A Note On Owner Income: Okay, so, I should have mentioned that at first, but it is here now. Right here, you have contributions to employee retirement plans. Again, this is employer portion, not employee portion. Then any state and local taxes, so unemployment would be that. If there’s any city or local tax related to employee wages, you could include that here because that would be paid strictly by the employer. In line nine, it does want you to include any amounts paid to partners or self-employed or general owners. The owner, still follows the same rule of the hundred thousand.
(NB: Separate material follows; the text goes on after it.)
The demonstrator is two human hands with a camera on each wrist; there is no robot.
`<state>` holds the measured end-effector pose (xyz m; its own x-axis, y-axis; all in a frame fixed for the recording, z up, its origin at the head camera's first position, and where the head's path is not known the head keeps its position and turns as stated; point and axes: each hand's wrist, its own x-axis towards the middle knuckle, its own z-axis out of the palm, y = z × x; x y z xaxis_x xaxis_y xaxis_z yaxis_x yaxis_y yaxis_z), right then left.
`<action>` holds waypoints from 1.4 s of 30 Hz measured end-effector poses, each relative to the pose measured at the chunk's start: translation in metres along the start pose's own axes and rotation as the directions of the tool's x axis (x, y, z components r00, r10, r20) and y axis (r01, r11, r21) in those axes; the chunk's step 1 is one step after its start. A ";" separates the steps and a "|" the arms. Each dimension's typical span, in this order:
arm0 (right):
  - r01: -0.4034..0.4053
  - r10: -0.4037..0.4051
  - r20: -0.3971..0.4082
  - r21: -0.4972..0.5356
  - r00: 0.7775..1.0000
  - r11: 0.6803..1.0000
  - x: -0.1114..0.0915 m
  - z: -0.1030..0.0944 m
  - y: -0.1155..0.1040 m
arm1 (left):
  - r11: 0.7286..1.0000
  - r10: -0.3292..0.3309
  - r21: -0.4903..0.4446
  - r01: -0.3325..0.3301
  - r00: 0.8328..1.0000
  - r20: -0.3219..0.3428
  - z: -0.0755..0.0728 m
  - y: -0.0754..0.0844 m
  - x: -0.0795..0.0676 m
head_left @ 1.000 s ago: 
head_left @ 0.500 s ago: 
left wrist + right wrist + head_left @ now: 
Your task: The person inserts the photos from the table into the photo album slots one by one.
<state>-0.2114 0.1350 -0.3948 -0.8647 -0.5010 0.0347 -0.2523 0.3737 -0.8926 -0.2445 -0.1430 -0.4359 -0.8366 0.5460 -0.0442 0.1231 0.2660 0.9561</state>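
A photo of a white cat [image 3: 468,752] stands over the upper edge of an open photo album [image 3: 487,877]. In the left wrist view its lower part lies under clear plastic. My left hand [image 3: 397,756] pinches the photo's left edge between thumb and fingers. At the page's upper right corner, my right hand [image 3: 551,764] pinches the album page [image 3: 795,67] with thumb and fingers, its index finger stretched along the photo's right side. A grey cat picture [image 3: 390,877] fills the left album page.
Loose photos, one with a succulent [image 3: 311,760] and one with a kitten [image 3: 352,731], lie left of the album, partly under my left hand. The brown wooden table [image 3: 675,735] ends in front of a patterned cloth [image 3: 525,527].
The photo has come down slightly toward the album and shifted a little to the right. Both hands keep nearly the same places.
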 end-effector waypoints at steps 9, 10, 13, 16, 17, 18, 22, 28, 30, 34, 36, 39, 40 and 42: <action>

Whether you’re an owner or you’re an employee you cannot make more than the $15,385. I believe it is which is at a hundred thousand dollar salary.

So if you were an owner, and you paid yourself fifty thousand in the eight-week period because for whatever reason you did, you would only be able to claim the 15,385 per owner because of the hundred thousand dollar rule. They came up with the hundred thousand dollar calculation for owners to say you take a hundred thousand divide that by 52 weeks times eight weeks equals that $15,385.

Line ten, you know just follow the calculation. Equivalency reduction calculation, if you have not made any reductions then you are not going to have to worry about any of this information.

Step 7: Gather Your Original PPP Loan Application Information

Okay, the last piece is the application itself. You need to have your PPP loan number, your disbursement date, your loan amount, how many employees you had at time of application, and so on. That’s pretty self-explanatory. Keep in mind that the frequency when I talked about the covered period or the alternative payroll covered period, you have to be on a biweekly or a weekly schedule to be able to use that period. Even if you’re twice a month, which I think that those people are not going to get that potentially good side of the stick, they do not unfortunately have the option to use the alternative payroll period.

The rest here as you can see, you’re going to go ahead and just enter your payroll costs, but you’re going to get it from your Schedule A.  On your non-payroll costs: any interest on, again, personal or real estate property, any rent, or lease payments, and any utility, which also includes transportation, telephone, and internet. All of this has to be in place prior to February 15th, and you’re going to have to show documents that all of that was the case in your forgiveness application.

Then you’re going to, again, take the information that you got from Schedule A, enter that related to FTE’s, and it’s asking for a calculation to make sure that the payroll costs are in the seventy five percent split. Which again, this might change. That’s a basic overview of the application. There will be more to come. So we will go ahead, and get an updated video when that time comes. Thanks for watching!